_WHAT TO PRODUCE_
Word for word, output the data, with none of its pictures.

^^^^^^^^^^^^^^^^

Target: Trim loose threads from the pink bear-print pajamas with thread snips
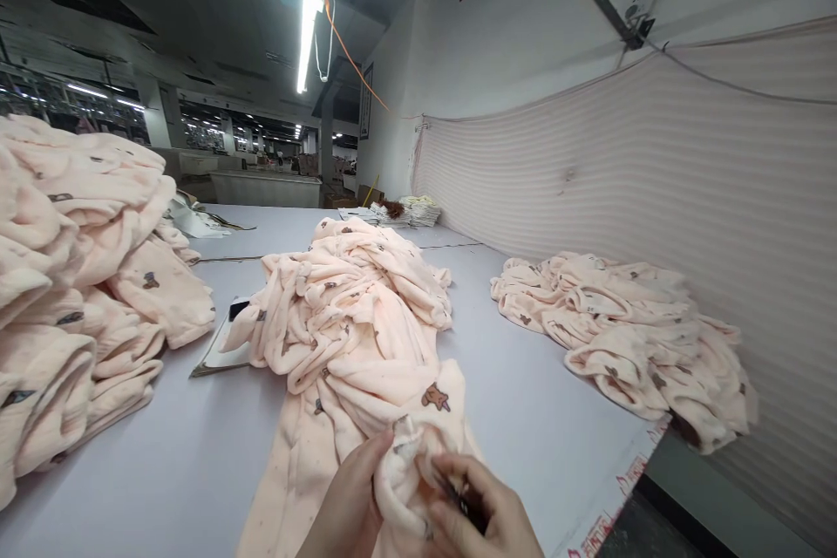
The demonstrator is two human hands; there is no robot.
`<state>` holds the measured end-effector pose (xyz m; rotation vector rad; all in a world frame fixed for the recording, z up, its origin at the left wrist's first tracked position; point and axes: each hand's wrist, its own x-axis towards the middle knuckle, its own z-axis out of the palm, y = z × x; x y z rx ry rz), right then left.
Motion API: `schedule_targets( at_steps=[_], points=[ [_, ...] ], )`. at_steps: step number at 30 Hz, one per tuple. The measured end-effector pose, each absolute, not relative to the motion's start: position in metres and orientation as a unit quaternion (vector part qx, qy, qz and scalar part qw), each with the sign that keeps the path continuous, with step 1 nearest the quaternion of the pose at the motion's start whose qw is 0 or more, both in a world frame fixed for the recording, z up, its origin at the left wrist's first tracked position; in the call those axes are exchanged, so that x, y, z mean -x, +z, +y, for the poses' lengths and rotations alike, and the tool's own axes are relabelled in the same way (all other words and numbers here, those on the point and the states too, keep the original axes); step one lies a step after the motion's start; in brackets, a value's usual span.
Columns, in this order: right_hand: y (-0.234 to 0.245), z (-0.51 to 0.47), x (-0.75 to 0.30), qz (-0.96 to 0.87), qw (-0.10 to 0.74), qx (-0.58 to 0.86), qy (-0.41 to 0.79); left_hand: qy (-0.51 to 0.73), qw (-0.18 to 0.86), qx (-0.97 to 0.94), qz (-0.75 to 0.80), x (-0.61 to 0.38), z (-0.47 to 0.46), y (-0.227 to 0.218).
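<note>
Both hands work at the near edge of the white table (536, 427). The left hand (350, 506) is closed around a bunched fold of a peach fleece garment (366, 418) printed with small bears. The right hand (487, 519) has its fingers curled against the same fold, pinching a small dark item (466, 501) too blurred to name. The garment trails away from the hands into a loose heap (353, 296) of the same fleece at mid-table, which partly covers a clipboard (215, 357). A tall stack (71, 279) crowds the left side, and a low pile (628, 331) lies at the right edge, beside a striped cloth (654, 174) hung along the wall.
</note>
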<state>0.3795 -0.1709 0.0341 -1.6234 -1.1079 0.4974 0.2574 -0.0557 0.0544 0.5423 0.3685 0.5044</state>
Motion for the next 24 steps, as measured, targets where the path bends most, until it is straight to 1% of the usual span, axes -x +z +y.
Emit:
schedule_targets(
  at_steps=[3, 5, 8, 10, 15, 18, 24],
  points=[
    [0.045, -0.160, -0.395, -0.523, 0.480, 0.699, 0.089, 0.245, 0.915, -0.239, 0.213, -0.260, -0.056, 0.059],
    [0.049, -0.153, -0.403, -0.546, 0.441, 0.712, 0.029, 0.246, 0.910, -0.237, 0.236, -0.262, -0.054, 0.059],
    [0.049, -0.147, -0.407, -0.573, 0.394, 0.717, -0.042, 0.239, 0.917, -0.230, 0.223, -0.265, -0.053, 0.056],
    [0.047, -0.145, -0.407, -0.594, 0.390, 0.701, -0.059, 0.227, 0.928, -0.220, 0.198, -0.267, -0.053, 0.055],
    [0.043, -0.143, -0.407, -0.615, 0.410, 0.666, -0.105, 0.193, 0.948, -0.229, 0.112, -0.270, -0.056, 0.062],
    [0.044, -0.140, -0.406, -0.611, 0.423, 0.664, -0.082, 0.205, 0.936, -0.266, 0.107, -0.270, -0.053, 0.062],
    [0.058, -0.135, -0.406, -0.580, 0.461, 0.664, 0.103, 0.193, 0.928, -0.290, 0.135, -0.270, -0.048, 0.055]
  ],
)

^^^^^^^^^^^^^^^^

_ANSWER AREA_
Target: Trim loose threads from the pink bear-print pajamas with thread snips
The demonstrator is two human hands; there is no robot.
`<state>` holds the measured end-effector pose (xyz m; rotation vector rad; all in a world frame fixed for the recording, z up, its origin at the left wrist's first tracked position; point and axes: each hand's wrist, its own x-axis towards the middle knuckle, its own z-axis out of the palm, y = z × x; x y z rx ry rz), right then left.
Motion API: `schedule_targets( at_steps=[_], points=[ [_, ...] ], )`. at_steps: step number at 30 Hz, one per tuple. The measured end-effector pose, each absolute, not relative to the motion's start: position in metres and orientation as a unit quaternion (vector part qx, qy, qz and scalar part qw), each with the sign that keeps the path continuous, with step 1 nearest the quaternion of the pose at the motion's start whose qw is 0 or more, both in a world frame fixed for the recording, z up, its origin at the left wrist's first tracked position; in the call those axes are exchanged, so that x, y, z mean -x, +z, +y, for the poses' lengths and rotations alike, and the tool's own axes are relabelled in the same way (all other words and numbers here, those on the point and the states too, keep the original axes); step one lies a step after the motion's start; in brackets, a value's usual span.
Columns, in this order: right_hand: y (-0.234 to 0.245), z (-0.51 to 0.47), x (-0.75 to 0.30), qz (-0.96 to 0.87), qw (-0.10 to 0.74), qx (-0.58 to 0.86), qy (-0.41 to 0.79); left_hand: qy (-0.51 to 0.73), qw (-0.18 to 0.86), qx (-0.97 to 0.94), qz (-0.75 to 0.80), x (-0.61 to 0.38), z (-0.47 to 0.46), y (-0.227 to 0.218).
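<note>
Both hands work at the near edge of the white table (536, 427). The left hand (350, 506) is closed around a bunched fold of a peach fleece garment (366, 418) printed with small bears. The right hand (487, 519) has its fingers curled against the same fold, pinching a small dark item (466, 501) too blurred to name. The garment trails away from the hands into a loose heap (353, 296) of the same fleece at mid-table, which partly covers a clipboard (215, 357). A tall stack (71, 279) crowds the left side, and a low pile (628, 331) lies at the right edge, beside a striped cloth (654, 174) hung along the wall.
</note>
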<state>0.3795 -0.1709 0.0341 -1.6234 -1.1079 0.4974 0.2574 -0.0557 0.0544 0.5423 0.3685 0.5044</state>
Motion for the next 24 steps, as measured, targets where the path bends most, until it is straight to 1% of the usual span, axes -x +z +y.
Emit:
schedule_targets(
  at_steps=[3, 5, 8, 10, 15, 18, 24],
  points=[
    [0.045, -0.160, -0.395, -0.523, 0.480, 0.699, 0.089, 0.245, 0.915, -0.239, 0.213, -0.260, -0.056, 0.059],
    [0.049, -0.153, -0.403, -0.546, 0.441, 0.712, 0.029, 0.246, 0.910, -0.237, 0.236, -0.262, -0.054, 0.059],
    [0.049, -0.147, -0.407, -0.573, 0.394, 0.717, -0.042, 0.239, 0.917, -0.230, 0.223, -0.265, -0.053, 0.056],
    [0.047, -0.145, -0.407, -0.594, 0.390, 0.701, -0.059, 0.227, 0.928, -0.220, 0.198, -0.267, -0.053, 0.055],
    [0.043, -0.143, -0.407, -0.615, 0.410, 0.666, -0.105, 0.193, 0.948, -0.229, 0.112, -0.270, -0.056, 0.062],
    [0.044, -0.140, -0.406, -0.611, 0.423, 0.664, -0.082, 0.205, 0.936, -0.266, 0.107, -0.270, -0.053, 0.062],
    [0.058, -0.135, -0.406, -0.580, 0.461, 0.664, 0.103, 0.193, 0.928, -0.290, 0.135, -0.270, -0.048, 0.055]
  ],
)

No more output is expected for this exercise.